What follows is a listing; give it again exactly, in its entirety.

---*---

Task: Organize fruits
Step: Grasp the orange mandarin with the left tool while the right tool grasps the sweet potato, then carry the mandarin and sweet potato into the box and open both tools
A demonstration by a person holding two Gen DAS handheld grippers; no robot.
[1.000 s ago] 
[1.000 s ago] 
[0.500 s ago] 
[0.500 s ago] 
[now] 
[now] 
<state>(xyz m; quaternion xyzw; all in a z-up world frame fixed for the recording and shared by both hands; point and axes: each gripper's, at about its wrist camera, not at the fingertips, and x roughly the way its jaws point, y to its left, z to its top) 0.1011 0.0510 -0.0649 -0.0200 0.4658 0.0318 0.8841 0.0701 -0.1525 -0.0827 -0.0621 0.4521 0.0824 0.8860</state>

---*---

• _Problem solution_:
Task: Organize fruits
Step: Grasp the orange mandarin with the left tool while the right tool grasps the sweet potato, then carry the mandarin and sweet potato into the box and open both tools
A demonstration by a person holding two Gen DAS handheld grippers; no robot.
[1.000 s ago] 
[1.000 s ago] 
[0.500 s ago] 
[0.500 s ago] 
[now] 
[now] 
<state>(xyz m; quaternion xyzw; all in a z-up world frame fixed for the recording and shared by both hands; point and axes: each gripper's, at about its wrist camera, not at the fingertips, and x roughly the way its jaws point, y to its left, z to its top) 0.1011 0.0510 -0.0649 -0.0200 0.4658 0.0318 0.8841 0.0701 -0.1525 -0.0827 -0.0621 0.4521 0.0824 0.8860</state>

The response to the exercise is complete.